#### TASK STATEMENT
Below are some records; quote exactly the lines from the one that contains "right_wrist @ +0" through the one that contains "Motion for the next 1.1", inclusive, and no others.

Records contained in a dataset:
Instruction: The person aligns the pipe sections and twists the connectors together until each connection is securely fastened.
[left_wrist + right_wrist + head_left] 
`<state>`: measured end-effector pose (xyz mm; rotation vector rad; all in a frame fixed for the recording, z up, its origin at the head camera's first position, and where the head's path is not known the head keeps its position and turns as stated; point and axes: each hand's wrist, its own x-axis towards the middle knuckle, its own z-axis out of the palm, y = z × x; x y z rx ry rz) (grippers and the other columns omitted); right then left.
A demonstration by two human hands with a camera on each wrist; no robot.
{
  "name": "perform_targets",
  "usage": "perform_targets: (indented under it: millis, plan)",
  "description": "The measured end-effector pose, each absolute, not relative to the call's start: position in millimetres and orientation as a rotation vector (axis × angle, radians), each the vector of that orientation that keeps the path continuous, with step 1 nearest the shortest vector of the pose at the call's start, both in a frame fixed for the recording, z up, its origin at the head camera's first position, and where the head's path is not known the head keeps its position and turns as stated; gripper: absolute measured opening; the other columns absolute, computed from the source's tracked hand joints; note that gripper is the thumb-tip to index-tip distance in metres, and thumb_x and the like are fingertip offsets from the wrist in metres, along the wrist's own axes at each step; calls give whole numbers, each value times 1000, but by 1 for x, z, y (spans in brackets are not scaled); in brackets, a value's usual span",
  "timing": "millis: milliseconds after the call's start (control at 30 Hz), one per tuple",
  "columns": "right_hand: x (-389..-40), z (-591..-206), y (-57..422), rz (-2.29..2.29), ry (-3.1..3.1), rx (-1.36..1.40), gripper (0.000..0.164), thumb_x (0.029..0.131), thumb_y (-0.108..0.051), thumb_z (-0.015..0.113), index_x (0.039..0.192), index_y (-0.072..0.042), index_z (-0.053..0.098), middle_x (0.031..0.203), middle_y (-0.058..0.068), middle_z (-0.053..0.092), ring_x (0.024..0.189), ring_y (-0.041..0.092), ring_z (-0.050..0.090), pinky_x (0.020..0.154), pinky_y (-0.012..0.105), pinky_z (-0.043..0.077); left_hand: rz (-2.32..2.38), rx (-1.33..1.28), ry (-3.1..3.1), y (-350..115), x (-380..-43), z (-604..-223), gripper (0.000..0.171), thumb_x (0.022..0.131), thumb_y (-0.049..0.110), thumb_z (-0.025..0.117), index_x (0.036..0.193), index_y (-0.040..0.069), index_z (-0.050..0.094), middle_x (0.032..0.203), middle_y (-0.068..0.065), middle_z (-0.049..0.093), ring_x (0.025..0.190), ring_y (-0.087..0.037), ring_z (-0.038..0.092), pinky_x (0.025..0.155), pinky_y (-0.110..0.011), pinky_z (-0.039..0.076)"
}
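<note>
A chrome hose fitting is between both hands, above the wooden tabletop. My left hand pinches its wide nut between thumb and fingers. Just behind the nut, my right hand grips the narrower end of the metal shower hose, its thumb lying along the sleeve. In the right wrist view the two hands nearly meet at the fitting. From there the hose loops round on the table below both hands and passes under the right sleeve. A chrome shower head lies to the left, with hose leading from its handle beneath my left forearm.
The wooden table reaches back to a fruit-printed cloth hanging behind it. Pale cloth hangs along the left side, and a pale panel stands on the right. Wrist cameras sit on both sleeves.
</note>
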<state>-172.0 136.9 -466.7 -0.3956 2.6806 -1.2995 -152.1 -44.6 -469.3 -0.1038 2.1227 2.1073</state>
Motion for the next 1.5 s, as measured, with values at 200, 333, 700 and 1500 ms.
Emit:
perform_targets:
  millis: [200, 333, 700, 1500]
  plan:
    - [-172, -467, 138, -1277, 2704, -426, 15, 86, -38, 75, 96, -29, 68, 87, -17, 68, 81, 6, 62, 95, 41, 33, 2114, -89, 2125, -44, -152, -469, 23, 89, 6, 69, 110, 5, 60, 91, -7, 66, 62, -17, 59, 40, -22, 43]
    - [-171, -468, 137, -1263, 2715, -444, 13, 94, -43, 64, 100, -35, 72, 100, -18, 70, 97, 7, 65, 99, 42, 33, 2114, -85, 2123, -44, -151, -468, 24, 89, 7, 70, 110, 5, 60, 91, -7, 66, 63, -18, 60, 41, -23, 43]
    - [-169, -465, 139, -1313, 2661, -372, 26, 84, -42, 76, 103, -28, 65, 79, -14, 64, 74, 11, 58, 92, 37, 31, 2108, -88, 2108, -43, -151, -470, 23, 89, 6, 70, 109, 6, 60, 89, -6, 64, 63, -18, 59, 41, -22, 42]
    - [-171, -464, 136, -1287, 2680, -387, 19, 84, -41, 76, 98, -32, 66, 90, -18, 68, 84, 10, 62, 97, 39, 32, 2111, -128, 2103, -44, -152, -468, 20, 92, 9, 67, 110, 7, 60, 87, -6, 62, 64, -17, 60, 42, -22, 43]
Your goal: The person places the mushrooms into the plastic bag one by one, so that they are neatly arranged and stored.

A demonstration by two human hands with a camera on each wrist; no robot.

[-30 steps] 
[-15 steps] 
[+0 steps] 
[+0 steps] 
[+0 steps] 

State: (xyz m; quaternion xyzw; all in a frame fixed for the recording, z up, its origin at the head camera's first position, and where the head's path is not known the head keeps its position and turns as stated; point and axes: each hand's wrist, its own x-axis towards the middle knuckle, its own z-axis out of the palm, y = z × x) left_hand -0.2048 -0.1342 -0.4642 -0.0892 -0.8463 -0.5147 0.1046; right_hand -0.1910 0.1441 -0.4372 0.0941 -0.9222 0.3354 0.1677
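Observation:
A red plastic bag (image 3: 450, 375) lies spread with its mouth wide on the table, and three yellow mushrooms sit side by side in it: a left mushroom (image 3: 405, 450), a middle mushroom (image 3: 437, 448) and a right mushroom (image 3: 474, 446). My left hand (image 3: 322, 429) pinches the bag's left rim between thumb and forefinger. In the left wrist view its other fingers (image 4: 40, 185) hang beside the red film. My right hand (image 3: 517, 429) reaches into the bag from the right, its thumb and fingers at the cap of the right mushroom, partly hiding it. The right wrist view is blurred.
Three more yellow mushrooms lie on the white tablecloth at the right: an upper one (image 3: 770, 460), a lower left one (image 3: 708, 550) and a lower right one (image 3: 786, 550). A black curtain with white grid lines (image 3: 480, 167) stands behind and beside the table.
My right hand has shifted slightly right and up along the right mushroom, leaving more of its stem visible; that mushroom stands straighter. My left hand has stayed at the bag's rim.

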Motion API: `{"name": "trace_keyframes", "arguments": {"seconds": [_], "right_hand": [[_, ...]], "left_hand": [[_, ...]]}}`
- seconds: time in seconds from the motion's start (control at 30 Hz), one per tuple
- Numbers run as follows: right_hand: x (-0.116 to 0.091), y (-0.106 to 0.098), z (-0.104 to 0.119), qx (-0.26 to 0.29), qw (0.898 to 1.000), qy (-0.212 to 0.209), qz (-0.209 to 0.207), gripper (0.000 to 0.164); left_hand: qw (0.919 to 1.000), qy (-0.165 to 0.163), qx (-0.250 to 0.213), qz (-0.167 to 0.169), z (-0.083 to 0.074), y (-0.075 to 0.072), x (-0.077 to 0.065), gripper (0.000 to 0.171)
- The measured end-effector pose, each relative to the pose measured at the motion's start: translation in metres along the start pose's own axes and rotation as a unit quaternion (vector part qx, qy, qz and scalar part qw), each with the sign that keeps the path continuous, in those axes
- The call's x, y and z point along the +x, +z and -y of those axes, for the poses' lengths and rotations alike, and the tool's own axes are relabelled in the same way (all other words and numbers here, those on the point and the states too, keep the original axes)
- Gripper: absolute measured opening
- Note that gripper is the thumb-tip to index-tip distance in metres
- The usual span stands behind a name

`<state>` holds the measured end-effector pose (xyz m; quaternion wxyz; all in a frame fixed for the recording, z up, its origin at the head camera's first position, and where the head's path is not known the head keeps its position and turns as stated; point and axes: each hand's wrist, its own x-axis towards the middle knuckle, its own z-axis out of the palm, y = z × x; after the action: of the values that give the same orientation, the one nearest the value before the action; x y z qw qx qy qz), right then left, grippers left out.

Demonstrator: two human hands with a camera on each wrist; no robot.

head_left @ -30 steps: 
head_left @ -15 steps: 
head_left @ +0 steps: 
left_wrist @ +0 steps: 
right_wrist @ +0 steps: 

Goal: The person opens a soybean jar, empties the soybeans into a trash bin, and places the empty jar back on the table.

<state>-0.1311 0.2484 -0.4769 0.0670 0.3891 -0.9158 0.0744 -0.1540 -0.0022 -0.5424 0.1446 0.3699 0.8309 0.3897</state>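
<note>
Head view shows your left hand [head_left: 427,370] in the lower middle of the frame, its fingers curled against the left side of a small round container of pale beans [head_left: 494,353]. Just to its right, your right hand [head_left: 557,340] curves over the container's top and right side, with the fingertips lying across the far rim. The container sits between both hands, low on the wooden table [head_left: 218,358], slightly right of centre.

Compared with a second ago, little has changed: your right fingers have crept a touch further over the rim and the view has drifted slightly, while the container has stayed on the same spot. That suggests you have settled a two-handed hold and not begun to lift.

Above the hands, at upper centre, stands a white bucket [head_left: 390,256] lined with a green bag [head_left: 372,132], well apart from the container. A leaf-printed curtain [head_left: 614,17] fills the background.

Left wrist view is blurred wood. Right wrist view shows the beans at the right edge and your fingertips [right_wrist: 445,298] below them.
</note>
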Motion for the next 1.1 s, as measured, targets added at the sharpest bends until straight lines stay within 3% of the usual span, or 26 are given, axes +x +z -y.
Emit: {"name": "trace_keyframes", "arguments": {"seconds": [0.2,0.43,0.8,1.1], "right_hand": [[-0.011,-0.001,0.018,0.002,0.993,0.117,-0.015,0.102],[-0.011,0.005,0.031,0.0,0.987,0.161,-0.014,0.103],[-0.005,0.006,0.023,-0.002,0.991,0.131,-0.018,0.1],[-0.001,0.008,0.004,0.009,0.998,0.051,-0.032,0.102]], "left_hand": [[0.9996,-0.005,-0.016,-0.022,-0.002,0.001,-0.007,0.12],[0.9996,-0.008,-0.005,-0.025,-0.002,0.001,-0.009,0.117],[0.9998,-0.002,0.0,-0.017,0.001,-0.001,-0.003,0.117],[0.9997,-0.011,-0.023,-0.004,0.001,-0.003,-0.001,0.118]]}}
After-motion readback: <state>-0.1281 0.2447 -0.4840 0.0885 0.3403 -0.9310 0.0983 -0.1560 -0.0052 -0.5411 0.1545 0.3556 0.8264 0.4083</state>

#### EXERCISE SOLUTION
right_wrist @ +0 steps: 

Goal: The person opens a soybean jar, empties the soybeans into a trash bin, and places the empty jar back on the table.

<state>-0.1311 0.2484 -0.4769 0.0670 0.3891 -0.9158 0.0744 -0.1540 -0.0022 -0.5424 0.1446 0.3699 0.8309 0.3897</state>
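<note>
Head view shows your left hand [head_left: 427,370] in the lower middle of the frame, its fingers curled against the left side of a small round container of pale beans [head_left: 494,353]. Just to its right, your right hand [head_left: 557,340] curves over the container's top and right side, with the fingertips lying across the far rim. The container sits between both hands, low on the wooden table [head_left: 218,358], slightly right of centre.

Compared with a second ago, little has changed: your right fingers have crept a touch further over the rim and the view has drifted slightly, while the container has stayed on the same spot. That suggests you have settled a two-handed hold and not begun to lift.

Above the hands, at upper centre, stands a white bucket [head_left: 390,256] lined with a green bag [head_left: 372,132], well apart from the container. A leaf-printed curtain [head_left: 614,17] fills the background.

Left wrist view is blurred wood. Right wrist view shows the beans at the right edge and your fingertips [right_wrist: 445,298] below them.
</note>
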Motion for the next 1.1 s, as measured, targets added at the sharpest bends until straight lines stay within 3% of the usual span, or 26 are given, axes +x +z -y.

The exercise is now complete.